Your instructions: Copy the data that follows, character for character, minus the pictures.

Data shown:
· · ·

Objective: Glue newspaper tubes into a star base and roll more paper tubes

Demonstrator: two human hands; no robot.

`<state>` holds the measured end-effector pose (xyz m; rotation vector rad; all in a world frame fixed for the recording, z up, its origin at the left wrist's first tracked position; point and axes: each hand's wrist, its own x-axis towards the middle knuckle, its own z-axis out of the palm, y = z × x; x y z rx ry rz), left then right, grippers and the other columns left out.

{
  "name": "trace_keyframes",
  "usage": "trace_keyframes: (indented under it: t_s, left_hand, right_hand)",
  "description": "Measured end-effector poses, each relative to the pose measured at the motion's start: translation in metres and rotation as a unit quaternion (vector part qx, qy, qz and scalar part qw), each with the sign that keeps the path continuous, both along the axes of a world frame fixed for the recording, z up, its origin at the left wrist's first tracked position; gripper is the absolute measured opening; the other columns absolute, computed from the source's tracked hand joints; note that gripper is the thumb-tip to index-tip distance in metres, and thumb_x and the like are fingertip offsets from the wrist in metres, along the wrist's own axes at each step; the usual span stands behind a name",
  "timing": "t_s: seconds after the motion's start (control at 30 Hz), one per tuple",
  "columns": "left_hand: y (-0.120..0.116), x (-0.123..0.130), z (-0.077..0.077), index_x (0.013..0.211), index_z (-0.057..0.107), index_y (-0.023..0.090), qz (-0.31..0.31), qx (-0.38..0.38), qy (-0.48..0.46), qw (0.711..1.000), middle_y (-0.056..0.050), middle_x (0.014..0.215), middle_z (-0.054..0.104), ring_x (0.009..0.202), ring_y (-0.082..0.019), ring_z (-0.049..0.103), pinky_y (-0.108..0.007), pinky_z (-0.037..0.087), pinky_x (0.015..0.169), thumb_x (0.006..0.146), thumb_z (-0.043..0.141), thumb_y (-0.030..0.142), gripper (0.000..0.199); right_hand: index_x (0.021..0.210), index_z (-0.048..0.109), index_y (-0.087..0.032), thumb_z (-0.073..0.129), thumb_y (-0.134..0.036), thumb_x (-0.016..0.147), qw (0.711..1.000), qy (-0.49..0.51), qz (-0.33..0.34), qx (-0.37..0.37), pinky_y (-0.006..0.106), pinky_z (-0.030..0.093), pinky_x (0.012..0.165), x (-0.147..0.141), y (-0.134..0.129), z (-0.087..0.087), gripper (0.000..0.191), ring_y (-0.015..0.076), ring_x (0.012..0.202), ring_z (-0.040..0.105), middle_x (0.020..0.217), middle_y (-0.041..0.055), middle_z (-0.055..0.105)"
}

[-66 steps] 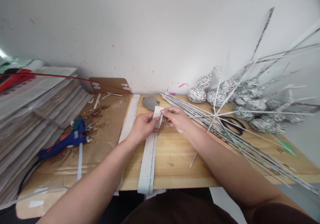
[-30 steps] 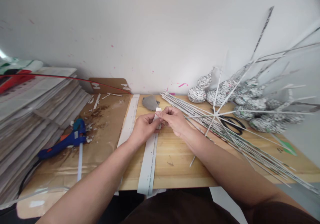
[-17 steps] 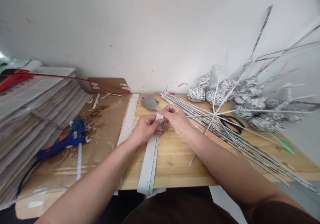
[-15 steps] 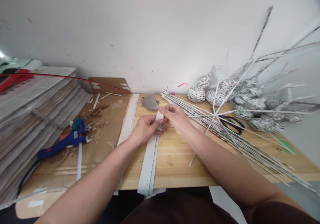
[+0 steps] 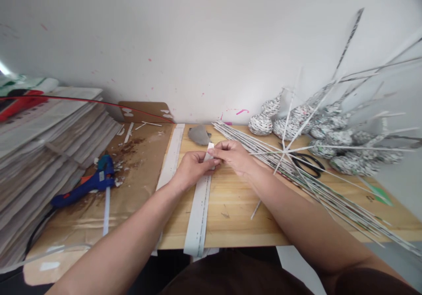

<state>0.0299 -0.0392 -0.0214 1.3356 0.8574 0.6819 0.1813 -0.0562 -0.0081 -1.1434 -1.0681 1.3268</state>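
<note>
1. White wall (image 5: 198,44) with pink flecks stands behind the wooden counter (image 5: 237,211).
2. Far left, a newspaper stack (image 5: 49,154); right of it, a blue glue gun (image 5: 84,188) on brown cardboard (image 5: 141,172).
3. Left hand (image 5: 193,169) pinches the paper strip (image 5: 198,213) near its far end, which points wallward; its long axis runs back to front, near end leaning left past the counter's front edge.
4. Right hand (image 5: 232,154) meets the left, fingertips together on the strip.
5. Wood grain shows between strip and slanting paper rods (image 5: 329,197).
</note>
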Motion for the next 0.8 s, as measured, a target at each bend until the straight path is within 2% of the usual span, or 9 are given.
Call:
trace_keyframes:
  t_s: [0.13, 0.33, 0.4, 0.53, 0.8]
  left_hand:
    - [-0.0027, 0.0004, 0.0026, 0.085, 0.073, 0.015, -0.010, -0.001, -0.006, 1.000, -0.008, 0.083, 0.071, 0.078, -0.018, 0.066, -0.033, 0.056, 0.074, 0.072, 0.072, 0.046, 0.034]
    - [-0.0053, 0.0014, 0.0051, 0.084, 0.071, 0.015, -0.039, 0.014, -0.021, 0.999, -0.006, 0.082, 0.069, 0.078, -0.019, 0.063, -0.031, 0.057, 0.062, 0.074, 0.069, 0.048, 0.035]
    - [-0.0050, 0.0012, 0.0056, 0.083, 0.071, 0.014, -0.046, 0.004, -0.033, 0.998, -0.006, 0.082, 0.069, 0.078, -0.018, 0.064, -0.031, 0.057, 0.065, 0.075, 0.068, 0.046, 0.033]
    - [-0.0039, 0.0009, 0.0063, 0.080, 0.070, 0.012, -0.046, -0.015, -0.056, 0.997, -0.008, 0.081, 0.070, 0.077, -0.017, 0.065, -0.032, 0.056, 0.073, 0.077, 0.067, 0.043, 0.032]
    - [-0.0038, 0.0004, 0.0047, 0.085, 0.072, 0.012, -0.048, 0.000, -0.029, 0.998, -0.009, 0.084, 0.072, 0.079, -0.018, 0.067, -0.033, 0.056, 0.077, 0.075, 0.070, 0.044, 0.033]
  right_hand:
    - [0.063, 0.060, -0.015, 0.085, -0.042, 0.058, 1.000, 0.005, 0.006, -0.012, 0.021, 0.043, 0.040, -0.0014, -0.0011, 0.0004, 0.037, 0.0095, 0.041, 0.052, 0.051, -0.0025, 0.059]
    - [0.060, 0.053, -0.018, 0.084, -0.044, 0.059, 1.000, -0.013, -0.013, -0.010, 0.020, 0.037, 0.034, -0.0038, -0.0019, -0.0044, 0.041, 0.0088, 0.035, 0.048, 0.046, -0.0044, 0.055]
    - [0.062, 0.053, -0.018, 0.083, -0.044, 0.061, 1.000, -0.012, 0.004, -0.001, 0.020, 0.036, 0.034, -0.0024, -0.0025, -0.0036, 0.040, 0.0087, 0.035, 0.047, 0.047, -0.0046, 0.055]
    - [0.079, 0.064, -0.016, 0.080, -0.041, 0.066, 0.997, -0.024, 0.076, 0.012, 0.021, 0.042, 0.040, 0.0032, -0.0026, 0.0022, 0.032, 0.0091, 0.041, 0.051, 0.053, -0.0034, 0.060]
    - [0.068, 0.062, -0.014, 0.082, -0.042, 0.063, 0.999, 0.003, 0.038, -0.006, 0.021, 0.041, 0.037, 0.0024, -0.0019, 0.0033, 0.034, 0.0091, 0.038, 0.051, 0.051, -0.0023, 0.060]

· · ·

Reply to the exercise:
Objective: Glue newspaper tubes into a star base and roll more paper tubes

Demonstrator: two human hands; no robot.

`<state>` holds the measured end-effector pose (xyz m; rotation vector rad; all in a world frame fixed for the recording, z up, its origin at the left wrist's first tracked position; point and axes: each hand's wrist, its own x-axis towards the middle knuckle, its own z-axis out of the palm, y = z × x; x y z rx ry rz), left then right, grippers and the other columns left out.

{
  "name": "trace_keyframes",
  "usage": "trace_keyframes: (indented under it: t_s, left_hand, right_hand)",
  "description": "Measured end-effector poses, each relative to the pose measured at the motion's start: translation in metres and rotation as a unit quaternion (vector part qx, qy, qz and scalar part qw), each with the sign that keeps the path continuous, both along the axes of a world frame fixed for the recording, z up, its origin at the left wrist's first tracked position; gripper is the absolute measured opening; the other columns absolute, computed from the source's tracked hand joints; note that gripper is the thumb-tip to index-tip distance in metres, and thumb_x and the like are fingertip offsets from the wrist in metres, along the wrist's own axes at each step; the usual span stands behind a name",
  "timing": "t_s: seconds after the motion's start (control at 30 Hz), one per tuple",
  "columns": "left_hand: y (-0.120..0.116), x (-0.123..0.130), z (-0.077..0.077), index_x (0.013..0.211), index_z (-0.057..0.107), index_y (-0.023..0.090), qz (-0.31..0.31), qx (-0.38..0.38), qy (-0.48..0.46), qw (0.711..1.000), middle_y (-0.056..0.050), middle_x (0.014..0.215), middle_z (-0.054..0.104), ring_x (0.009..0.202), ring_y (-0.082..0.019), ring_z (-0.049..0.103), pinky_y (-0.108..0.007), pinky_z (-0.037..0.087), pinky_x (0.015..0.169), thumb_x (0.006..0.146), thumb_z (-0.043..0.141), thumb_y (-0.030..0.142), gripper (0.000..0.199); right_hand: index_x (0.021..0.210), index_z (-0.048..0.109), index_y (-0.087..0.032), thumb_z (-0.073..0.129), thumb_y (-0.134..0.036), thumb_x (-0.016..0.147), qw (0.711..1.000), qy (-0.49..0.51), qz (-0.33..0.34), qx (-0.37..0.37), pinky_y (-0.006..0.106), pinky_z (-0.030..0.093), pinky_x (0.012..0.165), x (-0.147..0.141), y (-0.134..0.129), z (-0.087..0.087), gripper (0.000..0.191), ring_y (-0.015..0.076), ring_x (0.012..0.202), ring_z (-0.040..0.105), middle_x (0.020..0.217), middle_y (-0.041..0.055), middle_z (-0.055..0.105)"
}

[-66 steps] 
[-30 steps] 
[-17 steps] 
[-15 steps] 
[+0 steps] 

<state>0.0299 -0.0392 -0.0214 1.3356 0.8574 0.6819 0.1813 -0.0562 -0.0081 -1.1434 -1.0681 1.3268</state>
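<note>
1. White wall (image 5: 198,44) with pink flecks stands behind the wooden counter (image 5: 237,211).
2. Far left, a newspaper stack (image 5: 49,154); right of it, a blue glue gun (image 5: 84,188) on brown cardboard (image 5: 141,172).
3. Left hand (image 5: 193,169) pinches the paper strip (image 5: 198,213) near its far end, which points wallward; its long axis runs back to front, near end leaning left past the counter's front edge.
4. Right hand (image 5: 232,154) meets the left, fingertips together on the strip.
5. Wood grain shows between strip and slanting paper rods (image 5: 329,197).
</note>
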Motion for the next 0.8 s, as measured, a target at each bend until the straight path is within 2% of the usual span, or 9 are given.
Call:
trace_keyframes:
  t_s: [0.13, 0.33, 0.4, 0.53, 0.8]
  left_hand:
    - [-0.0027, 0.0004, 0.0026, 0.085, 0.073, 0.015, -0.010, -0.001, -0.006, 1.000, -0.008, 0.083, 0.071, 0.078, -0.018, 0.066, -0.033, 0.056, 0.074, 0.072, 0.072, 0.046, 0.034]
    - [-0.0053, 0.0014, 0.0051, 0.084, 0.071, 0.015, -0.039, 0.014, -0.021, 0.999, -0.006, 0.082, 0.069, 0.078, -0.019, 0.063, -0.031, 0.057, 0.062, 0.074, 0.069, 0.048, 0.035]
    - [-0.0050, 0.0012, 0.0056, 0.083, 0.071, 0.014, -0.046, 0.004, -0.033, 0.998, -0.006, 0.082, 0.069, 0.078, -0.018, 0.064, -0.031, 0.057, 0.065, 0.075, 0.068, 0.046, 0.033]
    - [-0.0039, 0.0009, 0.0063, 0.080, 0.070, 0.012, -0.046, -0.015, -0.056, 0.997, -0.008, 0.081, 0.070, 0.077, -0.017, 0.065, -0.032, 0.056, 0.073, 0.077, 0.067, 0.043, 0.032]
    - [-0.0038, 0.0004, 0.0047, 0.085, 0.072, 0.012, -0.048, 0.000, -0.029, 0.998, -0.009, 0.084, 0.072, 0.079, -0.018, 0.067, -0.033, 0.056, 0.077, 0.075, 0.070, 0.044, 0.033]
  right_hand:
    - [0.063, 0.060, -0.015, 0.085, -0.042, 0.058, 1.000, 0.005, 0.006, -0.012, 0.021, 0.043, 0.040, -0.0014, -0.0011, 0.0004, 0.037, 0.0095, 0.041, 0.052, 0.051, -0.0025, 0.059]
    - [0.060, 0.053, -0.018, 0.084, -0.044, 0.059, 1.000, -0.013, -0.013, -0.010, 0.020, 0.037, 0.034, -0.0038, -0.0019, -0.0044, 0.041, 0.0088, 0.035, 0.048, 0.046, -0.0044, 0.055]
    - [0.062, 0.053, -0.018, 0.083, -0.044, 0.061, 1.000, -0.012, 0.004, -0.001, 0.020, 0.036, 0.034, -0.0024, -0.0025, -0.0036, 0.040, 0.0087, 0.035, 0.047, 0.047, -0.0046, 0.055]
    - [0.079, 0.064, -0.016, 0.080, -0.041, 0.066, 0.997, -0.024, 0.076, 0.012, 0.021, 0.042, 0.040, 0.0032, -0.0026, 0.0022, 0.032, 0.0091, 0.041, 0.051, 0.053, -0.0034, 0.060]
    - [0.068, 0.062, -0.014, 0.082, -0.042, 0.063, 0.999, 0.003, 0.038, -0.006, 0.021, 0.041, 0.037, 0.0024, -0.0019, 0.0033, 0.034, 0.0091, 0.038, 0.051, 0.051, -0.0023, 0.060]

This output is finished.